Hao Hao has posted comments on this change. ( 
http://gerrit.cloudera.org:8080/14425 )

Change subject: KUDU-2971 p1: add subprocess module
......................................................................


Patch Set 4:

(8 comments)

> Patch Set 2:
>
> > Patch Set 2: Code-Review+1
> >
> > (1 comment)
> >
> > I think this refactoring makes sense. I'm also not opposed to retaining the 
> > JSON support, since it's still being used by "kudu test mini_cluster".
> >
> > I haven't looked at the other patches yet, but I do wonder how we're going 
> > to multiplex on top of the subprocess protocol.
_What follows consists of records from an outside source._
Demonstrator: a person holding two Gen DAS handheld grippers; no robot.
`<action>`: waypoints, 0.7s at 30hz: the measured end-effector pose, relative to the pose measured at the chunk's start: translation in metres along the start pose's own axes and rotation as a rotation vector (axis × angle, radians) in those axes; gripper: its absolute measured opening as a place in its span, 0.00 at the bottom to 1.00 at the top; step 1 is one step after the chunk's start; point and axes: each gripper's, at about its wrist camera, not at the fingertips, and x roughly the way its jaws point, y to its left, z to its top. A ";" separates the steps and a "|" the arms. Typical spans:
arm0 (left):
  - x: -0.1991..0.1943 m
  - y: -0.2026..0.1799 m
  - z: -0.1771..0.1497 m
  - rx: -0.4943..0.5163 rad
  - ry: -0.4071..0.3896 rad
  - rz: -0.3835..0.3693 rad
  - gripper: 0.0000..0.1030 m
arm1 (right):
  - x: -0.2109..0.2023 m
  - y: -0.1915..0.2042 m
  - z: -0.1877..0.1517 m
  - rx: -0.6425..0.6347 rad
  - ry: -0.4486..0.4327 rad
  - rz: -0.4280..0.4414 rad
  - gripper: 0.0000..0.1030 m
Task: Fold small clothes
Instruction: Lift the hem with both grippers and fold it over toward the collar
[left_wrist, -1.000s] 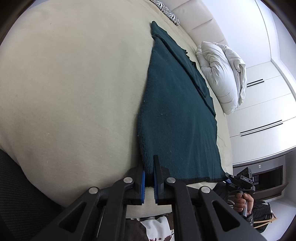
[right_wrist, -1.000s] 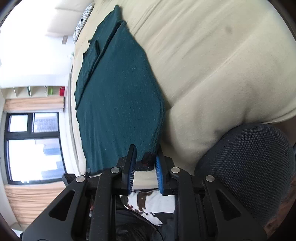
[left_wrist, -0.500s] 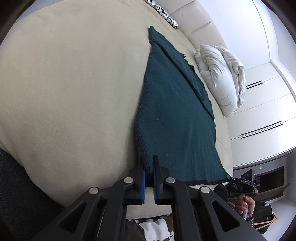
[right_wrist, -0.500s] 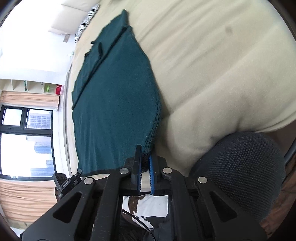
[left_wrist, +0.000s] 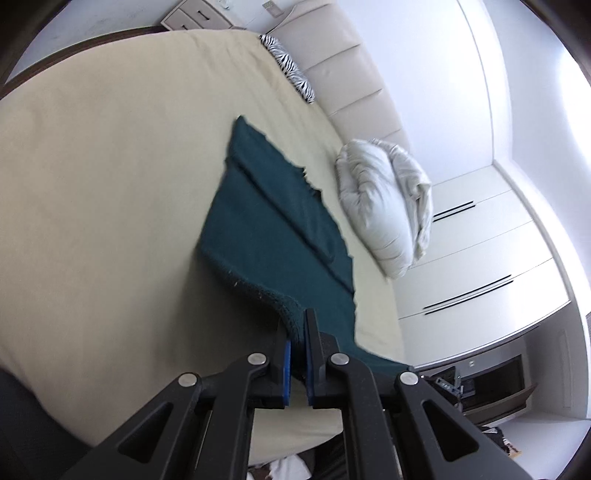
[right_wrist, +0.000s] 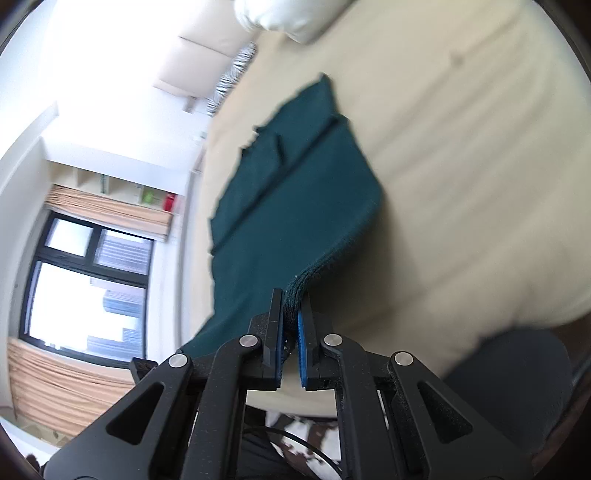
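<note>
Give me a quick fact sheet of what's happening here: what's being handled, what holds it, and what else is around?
Item handled: dark green cloth, near edge lifted off the bed, far part lying flat
Left gripper: shut on one near corner of the cloth
Right gripper: shut on the other near corner
Surface: beige bed
Nearby: white pillow beside the cloth, apart from it; zebra-print cushion by the headboard
Fold: not yet made
</note>
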 end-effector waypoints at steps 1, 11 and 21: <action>0.002 -0.003 0.008 0.000 -0.008 -0.007 0.06 | 0.002 0.005 0.007 -0.003 -0.009 0.012 0.05; 0.050 -0.021 0.103 -0.017 -0.073 -0.060 0.06 | 0.053 0.038 0.107 0.015 -0.106 0.052 0.05; 0.133 -0.011 0.195 -0.070 -0.076 -0.057 0.06 | 0.131 0.047 0.224 0.028 -0.163 -0.010 0.05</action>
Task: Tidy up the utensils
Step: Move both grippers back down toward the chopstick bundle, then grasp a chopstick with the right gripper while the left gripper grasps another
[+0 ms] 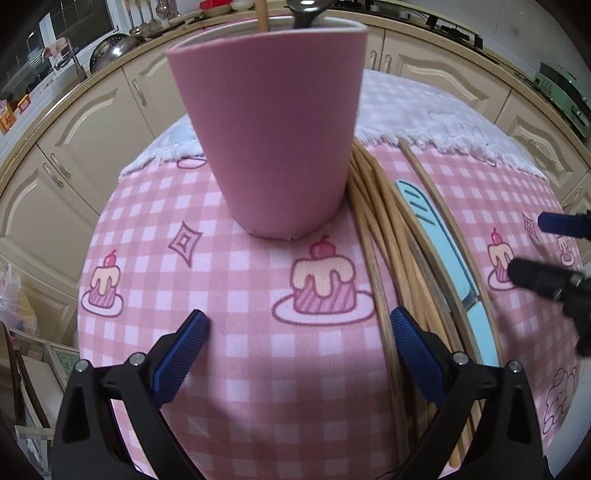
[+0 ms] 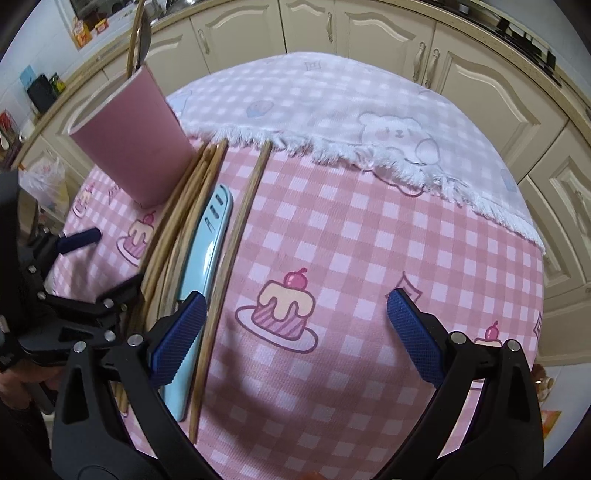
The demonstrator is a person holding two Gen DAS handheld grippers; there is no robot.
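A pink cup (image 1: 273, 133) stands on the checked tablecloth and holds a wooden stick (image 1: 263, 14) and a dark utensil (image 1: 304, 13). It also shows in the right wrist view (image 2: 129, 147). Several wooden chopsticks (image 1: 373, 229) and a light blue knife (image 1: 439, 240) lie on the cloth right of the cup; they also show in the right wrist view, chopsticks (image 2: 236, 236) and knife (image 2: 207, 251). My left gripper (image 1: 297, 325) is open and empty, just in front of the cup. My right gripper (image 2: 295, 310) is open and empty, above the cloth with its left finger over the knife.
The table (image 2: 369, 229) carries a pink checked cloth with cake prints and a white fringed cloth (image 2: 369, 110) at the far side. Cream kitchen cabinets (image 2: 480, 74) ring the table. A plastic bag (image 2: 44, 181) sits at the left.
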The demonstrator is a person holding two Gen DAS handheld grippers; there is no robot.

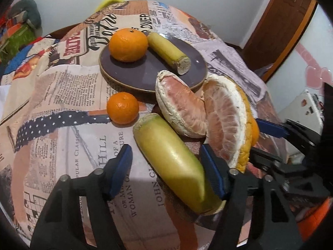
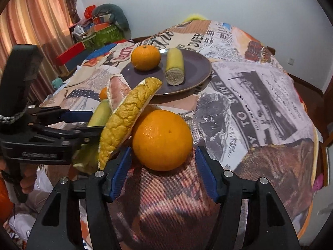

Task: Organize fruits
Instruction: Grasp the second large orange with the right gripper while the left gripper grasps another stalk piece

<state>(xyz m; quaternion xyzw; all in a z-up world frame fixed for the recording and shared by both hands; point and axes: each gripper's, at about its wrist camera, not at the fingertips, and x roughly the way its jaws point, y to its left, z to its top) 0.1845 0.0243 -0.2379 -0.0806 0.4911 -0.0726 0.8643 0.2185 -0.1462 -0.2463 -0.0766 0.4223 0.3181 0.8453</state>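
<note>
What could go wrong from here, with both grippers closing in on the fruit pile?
The left gripper straddles the cane piece, and one finger is close against the pomelo wedge; closing may knock it over. The wedge's rind leans against the big orange in front of the right gripper; lifting it may topple the wedge.

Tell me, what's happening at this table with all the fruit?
A person is sorting fruit onto a purple plate using two tools. The left hand-held gripper is open around a yellow-green sugarcane piece lying on the cloth. The right hand-held gripper is open just behind a large orange. One orange and a second cane piece already sit on the plate; two pomelo wedges and a small orange wait beside it.
</note>
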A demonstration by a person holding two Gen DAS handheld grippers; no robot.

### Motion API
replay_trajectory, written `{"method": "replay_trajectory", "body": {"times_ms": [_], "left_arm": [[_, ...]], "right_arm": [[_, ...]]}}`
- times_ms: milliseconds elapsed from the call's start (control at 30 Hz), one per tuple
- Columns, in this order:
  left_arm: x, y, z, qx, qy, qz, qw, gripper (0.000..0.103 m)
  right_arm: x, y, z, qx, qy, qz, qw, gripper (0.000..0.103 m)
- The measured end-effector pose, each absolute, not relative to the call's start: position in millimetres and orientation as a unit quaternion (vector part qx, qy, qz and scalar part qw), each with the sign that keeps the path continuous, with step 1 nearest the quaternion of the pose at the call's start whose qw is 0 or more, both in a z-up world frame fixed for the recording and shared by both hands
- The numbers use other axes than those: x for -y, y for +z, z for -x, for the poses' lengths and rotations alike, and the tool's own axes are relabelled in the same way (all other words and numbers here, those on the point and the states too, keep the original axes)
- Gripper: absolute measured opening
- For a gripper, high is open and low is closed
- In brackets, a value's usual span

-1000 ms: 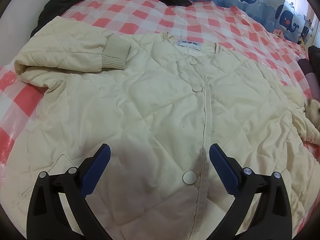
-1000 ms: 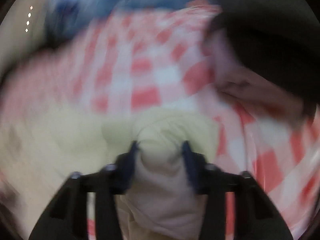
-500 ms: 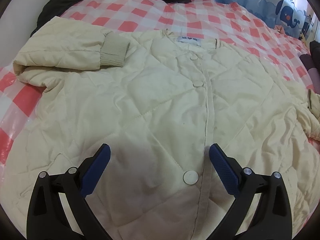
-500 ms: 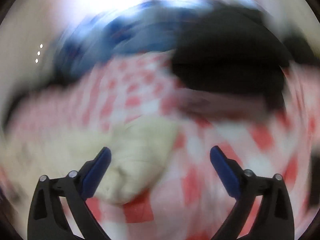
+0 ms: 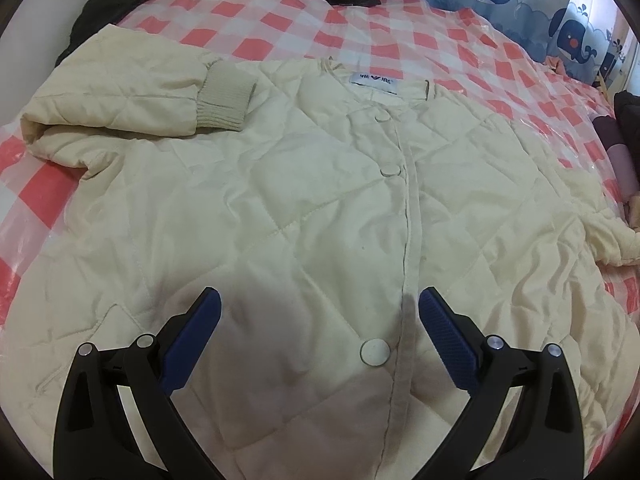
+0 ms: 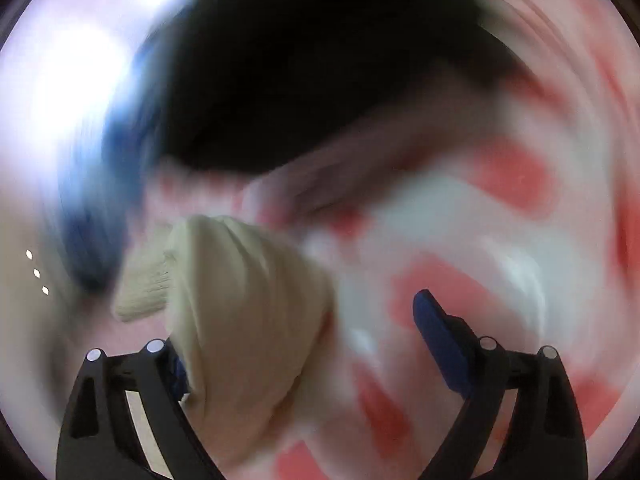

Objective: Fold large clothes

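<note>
A cream jacket (image 5: 320,200) lies flat in the middle of the frame on a red and white checked bed (image 5: 400,20). One sleeve (image 5: 120,92) is folded across at upper left. The left tongs (image 5: 320,340) hang wide apart above the jacket's lower front. The right tongs (image 6: 304,344) are apart too, with a cuff (image 6: 240,300) lying against the left finger. That view is blurry.

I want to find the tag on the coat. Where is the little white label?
In the left wrist view the white label sits at the neckline of the cream jacket, upper middle, just above the top button, right of the folded sleeve's ribbed cuff.
</note>
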State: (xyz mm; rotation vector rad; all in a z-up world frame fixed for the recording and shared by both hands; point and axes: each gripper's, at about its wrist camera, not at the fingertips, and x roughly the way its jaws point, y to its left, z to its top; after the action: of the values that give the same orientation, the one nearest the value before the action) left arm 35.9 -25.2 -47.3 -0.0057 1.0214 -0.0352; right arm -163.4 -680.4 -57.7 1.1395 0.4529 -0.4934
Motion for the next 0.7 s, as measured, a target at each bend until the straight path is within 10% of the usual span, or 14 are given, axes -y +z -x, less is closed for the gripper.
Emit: {"method": "replay_trajectory", "body": {"times_ms": [233,500,700], "left_arm": [[22.7,-29.1,-33.2,-0.462,-0.015,-0.021,0.887,0.095],[-13.9,20.0,-77.5,-0.389,0.048,-0.198,0.898,0.095],[-28.4,-4.2,-155.2,-0.433,0.029,-0.320,0.842,0.095]], "right_arm": [[691.1,-53.8,307.7,-0.059,-0.295,-0.580,0.757,0.090],[495.1,6.9,158.7,-0.204,-0.034,-0.431,0.879,0.095],[324.3,-47.4,56.0,-0.326,0.165,-0.421,0.830,0.096]]}}
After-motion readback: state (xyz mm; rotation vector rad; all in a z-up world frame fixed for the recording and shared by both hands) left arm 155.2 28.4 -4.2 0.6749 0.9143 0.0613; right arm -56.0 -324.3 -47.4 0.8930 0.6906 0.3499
Thinking out loud:
> >
> > Naively, we could put a lock around the entire subprocess protocol and 
> > force users to effectively do:
> > 1. Lock
> > 2. Send my message
> > 3. Wait for and receive response.
> > 4. Unlock
> >
> > But that'll perform poorly as there could only be one outstanding request 
> > this way.
> >
> > A better approach would be to allow multiple producers. On the send side, 
> > maybe that's done by locking SendMessage and forcing threads to call 
> > SendMessage directly. Or maybe it's done via threads posting messages to a 
> > blocking queue and a dedicated thread waiting on that queue and calling 
> > SendMessage. Would be interesting to compare the two.
> >
> > With multiple producers, the receive side will probably need a dedicated 
> > thread blocked on ReceiveMessage. Whenever it gets a new message, it has to 
> > somehow match it up with a sender. Using a sequence ID field in the message 
> > makes sense, but that muddies the abstraction in that now some aspect of 
> > the protobuf definition includes information that's necessary for the 
> > transport protocol (rather than the "application").
> >
> > Anyway, the refactor looks good; the rest of these issues will shake out 
> > separately.
>
> Yeah, I chatted briefly about this with Hao on Slack and alluded to something 
> similar in my comments on the Java patch. I think for concurrent calls, we'd 
> want an ID field like what we have in the RPC headers.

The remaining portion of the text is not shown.